# Problem description
Print the data once more, exactly as given. Drop the pictures.

[Saved entries]

****************************************

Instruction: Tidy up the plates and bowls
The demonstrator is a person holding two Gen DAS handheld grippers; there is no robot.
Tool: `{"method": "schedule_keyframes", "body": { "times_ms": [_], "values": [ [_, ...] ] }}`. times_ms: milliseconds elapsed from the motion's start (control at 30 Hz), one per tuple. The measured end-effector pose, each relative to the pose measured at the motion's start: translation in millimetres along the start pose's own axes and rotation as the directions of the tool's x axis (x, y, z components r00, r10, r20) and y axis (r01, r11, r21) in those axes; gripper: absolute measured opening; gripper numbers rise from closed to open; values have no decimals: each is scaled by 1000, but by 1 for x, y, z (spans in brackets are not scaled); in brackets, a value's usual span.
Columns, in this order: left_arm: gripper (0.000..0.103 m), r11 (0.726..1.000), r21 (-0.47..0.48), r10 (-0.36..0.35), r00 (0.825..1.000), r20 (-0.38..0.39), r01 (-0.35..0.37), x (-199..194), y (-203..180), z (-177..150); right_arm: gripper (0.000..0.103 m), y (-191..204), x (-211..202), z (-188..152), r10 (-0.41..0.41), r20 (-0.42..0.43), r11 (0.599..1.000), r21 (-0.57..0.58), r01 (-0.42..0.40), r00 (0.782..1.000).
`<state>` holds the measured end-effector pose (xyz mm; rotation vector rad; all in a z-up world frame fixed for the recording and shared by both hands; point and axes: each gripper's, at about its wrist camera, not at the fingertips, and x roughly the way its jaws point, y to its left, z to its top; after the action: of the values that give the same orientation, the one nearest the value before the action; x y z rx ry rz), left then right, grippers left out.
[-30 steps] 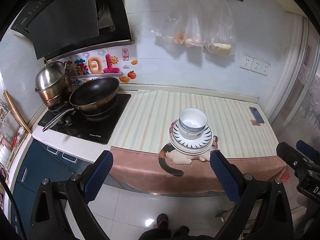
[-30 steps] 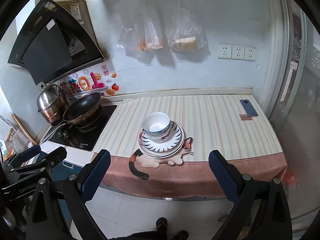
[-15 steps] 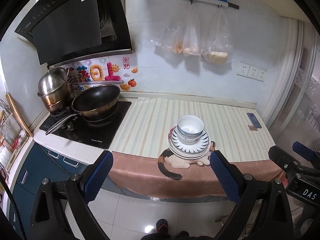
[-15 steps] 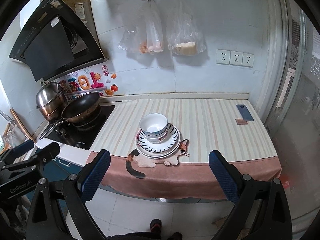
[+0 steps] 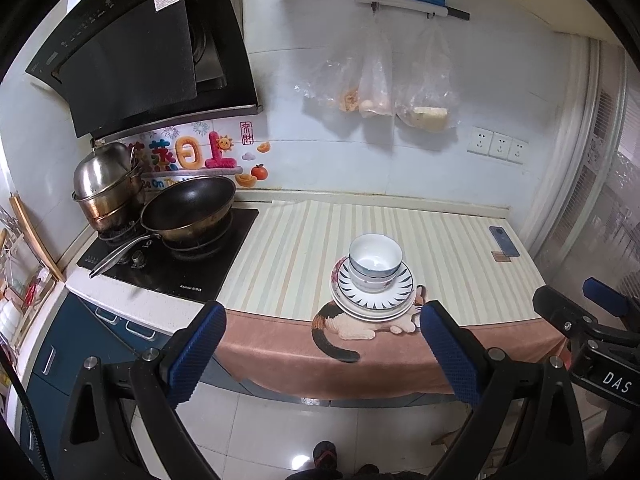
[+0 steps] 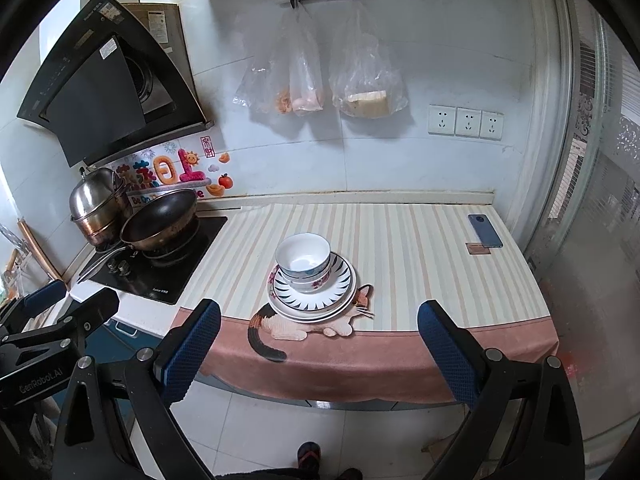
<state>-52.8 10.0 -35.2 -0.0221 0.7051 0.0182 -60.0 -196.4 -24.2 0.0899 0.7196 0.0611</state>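
**Both grippers held back from the stacked dishes**

We take the stack of plates [image 5: 374,298] as our landmark. Well to its left, a frying pan [image 5: 190,210] rests on the stove [image 5: 172,258]. Nested bowls [image 5: 375,258] sit on the plates, at the counter's front edge. Our left gripper [image 5: 320,344] and right gripper [image 6: 318,340] both gape wide, empty, short of the stack. Far right lies a phone [image 6: 485,231]

We see the bowls [image 5: 375,264] stacked on the plates [image 5: 374,300], near the front edge of the counter [image 5: 440,248]. To the left a pan [image 5: 188,210] sits on the stove [image 5: 172,264], with a pot [image 5: 106,184] behind it. A phone [image 5: 504,241] lies far right, and bags [image 5: 384,76] hang on the wall behind.
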Motion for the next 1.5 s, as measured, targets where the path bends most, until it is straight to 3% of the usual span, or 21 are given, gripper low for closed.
{"method": "schedule_keyframes", "body": {
  "times_ms": [1500],
  "values": [
    [100, 1000, 5, -11, 1000, -12, 11, 4, -1, 2, 101, -3, -2, -5, -33, 3, 999, 24, 33, 999]
  ]
}}
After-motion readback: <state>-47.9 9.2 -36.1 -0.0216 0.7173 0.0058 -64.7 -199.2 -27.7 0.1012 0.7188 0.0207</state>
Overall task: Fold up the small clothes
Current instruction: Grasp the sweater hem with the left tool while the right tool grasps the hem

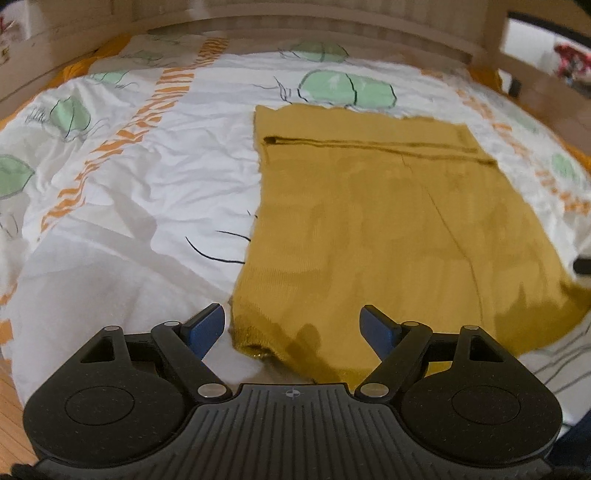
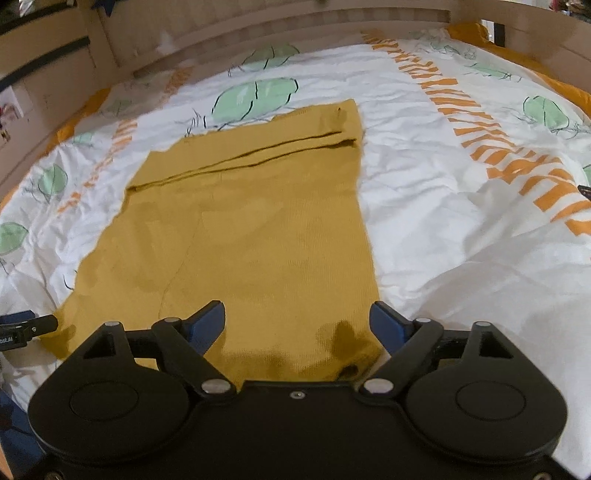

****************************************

# Output of the exercise
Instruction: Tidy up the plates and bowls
The demonstrator is a person holding two Gen DAS handheld grippers; there is no robot.
Tool: `{"method": "schedule_keyframes", "body": { "times_ms": [_], "values": [ [_, ...] ] }}`. times_ms: milliseconds elapsed from the motion's start (control at 30 Hz), one per tuple. The measured end-effector pose, each relative to the pose measured at the motion's start: translation in millimetres along the start pose's own axes and rotation as the directions of the tool's x axis (x, y, z components r00, r10, r20) and y axis (r01, r11, r21) in those axes; gripper: absolute measured opening; gripper numbers rise from closed to open; values have no decimals: each is scaled by 1000, but by 1 for x, y, z (spans in brackets are not scaled); in brackets, a value's usual span.
Columns, in this order: left_arm: gripper (0.000..0.103 m), r11 (0.726..1.000), r21 (-0.47..0.48), r10 (-0.36..0.35), r00 (0.825..1.000), r20 (-0.38..0.39), r01 (-0.35..0.37), x (-199..194), y (-203..180), z (-177..150); right_arm: gripper (0.000..0.103 m), y (-191..204), x (-211..202), z (-188..152), r10 (-0.41..0.41), r20 (-0.42..0.43), r11 (0.599..1.000), r21 (-0.57..0.58), r01 (-0.42..0.40), r00 (0.782..1.000).
`<state>` holds the measured end-effector pose (xyz mm; rotation vector rad; all in a z-up world frame fixed for the recording and shared by both hands; point and axes: each gripper's, at about its wrist camera, not at the fingertips, and x roughly the way its jaws point, y to its left, z to its top; after the action: of the values that give the same orientation, the one nearest the value before the action; x y z rx ry rz), left then right, grippers left out.
[-30 steps] 
[-30 steps] 
[-15 steps] 
[-15 steps] 
[+0 steps] 
[+0 steps] 
<state>-52.8 10.0 -35.2 -0.0221 0.7051 0.0182 -60.0 -196.4 -24.2 0.0899 0.7196 0.0611</state>
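**Both grippers held back from the stacked dishes**

We take the stack of plates [image 5: 374,298] as our landmark. Well to its left, a frying pan [image 5: 190,210] rests on the stove [image 5: 172,258]. Nested bowls [image 5: 375,258] sit on the plates, at the counter's front edge. Our left gripper [image 5: 320,344] and right gripper [image 6: 318,340] both gape wide, empty, short of the stack. Far right lies a phone [image 6: 485,231]

We see the bowls [image 5: 375,264] stacked on the plates [image 5: 374,300], near the front edge of the counter [image 5: 440,248]. To the left a pan [image 5: 188,210] sits on the stove [image 5: 172,264], with a pot [image 5: 106,184] behind it. A phone [image 5: 504,241] lies far right, and bags [image 5: 384,76] hang on the wall behind.
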Motion for the next 1.5 s, as measured, targets where the path bends most, until it is straight to 3% of the usual span, or 21 are given, gripper low for closed.
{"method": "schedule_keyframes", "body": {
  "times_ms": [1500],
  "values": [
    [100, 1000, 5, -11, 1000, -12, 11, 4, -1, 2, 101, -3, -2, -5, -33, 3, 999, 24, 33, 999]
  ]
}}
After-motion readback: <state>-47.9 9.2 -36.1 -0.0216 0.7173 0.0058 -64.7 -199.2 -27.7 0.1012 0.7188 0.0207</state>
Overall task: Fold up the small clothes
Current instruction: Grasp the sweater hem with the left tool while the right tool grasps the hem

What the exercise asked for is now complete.